Liz McColgan criticises British Athletics' funding after daughter Eilish misses out
Scotland's former world 10,000m champion Liz McColgan has criticised British Athletics for how it funds and trains athletes.
Her mother Liz, writing on Facebook, claimed the process was "disappointing, not right, and not fair".
She has called on athletes who missed out on funding to use it as motivation.
"Use this snub as a way to prove them wrong, keep strong and committed to your training programme that has produced the goods, unlike British Athletics," she wrote.
British Athletics said it did not comment on individual cases and reiterated it supported athletes with the potential to win Olympic medals or those "developing towards Tokyo 2020 and the Olympics in 2024".
Liz McColgan said the funding lists were "never without controversy".

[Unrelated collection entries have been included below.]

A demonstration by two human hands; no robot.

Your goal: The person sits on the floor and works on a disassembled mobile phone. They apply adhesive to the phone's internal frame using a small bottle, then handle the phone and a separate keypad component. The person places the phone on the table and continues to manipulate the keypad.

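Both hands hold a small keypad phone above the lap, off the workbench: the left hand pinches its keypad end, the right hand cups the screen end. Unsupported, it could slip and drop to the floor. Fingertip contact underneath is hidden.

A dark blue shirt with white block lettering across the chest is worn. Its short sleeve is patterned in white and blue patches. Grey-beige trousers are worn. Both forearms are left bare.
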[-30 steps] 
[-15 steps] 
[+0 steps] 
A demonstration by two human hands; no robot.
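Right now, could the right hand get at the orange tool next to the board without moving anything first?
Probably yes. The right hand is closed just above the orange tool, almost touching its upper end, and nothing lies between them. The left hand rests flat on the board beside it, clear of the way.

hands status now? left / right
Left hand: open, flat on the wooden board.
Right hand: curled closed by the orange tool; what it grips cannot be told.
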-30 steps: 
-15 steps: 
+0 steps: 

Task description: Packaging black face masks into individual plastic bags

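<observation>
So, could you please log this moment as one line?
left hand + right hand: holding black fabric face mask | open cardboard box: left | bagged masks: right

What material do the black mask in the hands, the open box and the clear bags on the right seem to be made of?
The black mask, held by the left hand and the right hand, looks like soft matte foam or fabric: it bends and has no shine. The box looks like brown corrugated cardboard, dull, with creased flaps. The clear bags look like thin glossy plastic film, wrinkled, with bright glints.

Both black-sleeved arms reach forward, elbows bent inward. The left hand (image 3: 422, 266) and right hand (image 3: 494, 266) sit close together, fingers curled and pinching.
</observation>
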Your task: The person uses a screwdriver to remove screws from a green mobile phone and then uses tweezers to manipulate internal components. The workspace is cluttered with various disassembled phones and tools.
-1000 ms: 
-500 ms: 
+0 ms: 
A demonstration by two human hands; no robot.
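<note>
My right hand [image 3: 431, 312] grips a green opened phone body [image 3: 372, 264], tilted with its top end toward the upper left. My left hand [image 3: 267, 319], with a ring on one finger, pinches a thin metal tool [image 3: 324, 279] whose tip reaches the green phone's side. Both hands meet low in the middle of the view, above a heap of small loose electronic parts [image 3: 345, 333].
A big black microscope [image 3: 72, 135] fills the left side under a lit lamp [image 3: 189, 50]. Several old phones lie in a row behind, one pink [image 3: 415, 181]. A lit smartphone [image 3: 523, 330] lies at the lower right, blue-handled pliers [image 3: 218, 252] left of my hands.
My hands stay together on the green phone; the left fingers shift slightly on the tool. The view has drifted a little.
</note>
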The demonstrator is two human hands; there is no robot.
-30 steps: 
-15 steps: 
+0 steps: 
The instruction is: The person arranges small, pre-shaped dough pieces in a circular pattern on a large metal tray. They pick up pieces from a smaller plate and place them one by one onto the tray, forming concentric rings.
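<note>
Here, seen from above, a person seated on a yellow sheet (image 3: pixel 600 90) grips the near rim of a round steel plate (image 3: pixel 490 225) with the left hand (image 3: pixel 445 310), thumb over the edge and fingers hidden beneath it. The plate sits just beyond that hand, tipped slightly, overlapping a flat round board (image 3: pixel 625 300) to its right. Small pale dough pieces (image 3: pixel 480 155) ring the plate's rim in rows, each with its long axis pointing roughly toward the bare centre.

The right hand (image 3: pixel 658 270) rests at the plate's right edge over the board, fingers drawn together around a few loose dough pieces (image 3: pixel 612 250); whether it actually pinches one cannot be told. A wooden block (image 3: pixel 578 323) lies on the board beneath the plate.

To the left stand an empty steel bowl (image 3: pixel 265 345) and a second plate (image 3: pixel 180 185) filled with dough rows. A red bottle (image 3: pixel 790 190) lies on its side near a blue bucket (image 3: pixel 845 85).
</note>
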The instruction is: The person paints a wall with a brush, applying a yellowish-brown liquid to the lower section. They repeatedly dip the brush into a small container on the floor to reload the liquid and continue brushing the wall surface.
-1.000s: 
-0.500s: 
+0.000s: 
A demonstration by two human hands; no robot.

She added: "This year they have excelled themselves to the point now I think endurance running should be a separate funding group with separate criteria.
"The present criteria is way too sprint and relay biased, we have athletes funded who could not make it through the rounds of an Olympics never mind the final, yet on funding for relays.
"In endurance in Rio we had the strongest results for many many years, athletes in finals yet not considered to be good enough for lottery funding.
"It's not right and it's not fair."
Eilish McColgan missed the 2015 season after breaking her ankle, but the 25-year-old made the Great Britain team for Rio, despite having her funding cut for 2015-16.
She finished 13th in the 5,000m in Rio, having switched from the 3,000m steeplechase, in which she competed at the London Olympics in 2012.
"British Athletics do not comment individually on athletes who have exited or not been selected for the World Class Performance Programme (WCPP)," said British Athletics in a statement.
"It's only fair that the reasons why someone has not been added to, or exited from, the WCPP are discussed further with them individually, rather than publicly.
"We have stated in the release the aims of the programme and if an athlete hasn't been selected for the programme either we feel they don't fit that profile right now, or there are logistical/operational reasons why they can't be formally supported at this time."
Scottish Athletics said it "remains firmly committed to offering as much support as possible and appropriate to all athletes and coaches at the required level" ahead of the Commonwealth Games at Gold Coast in 2018.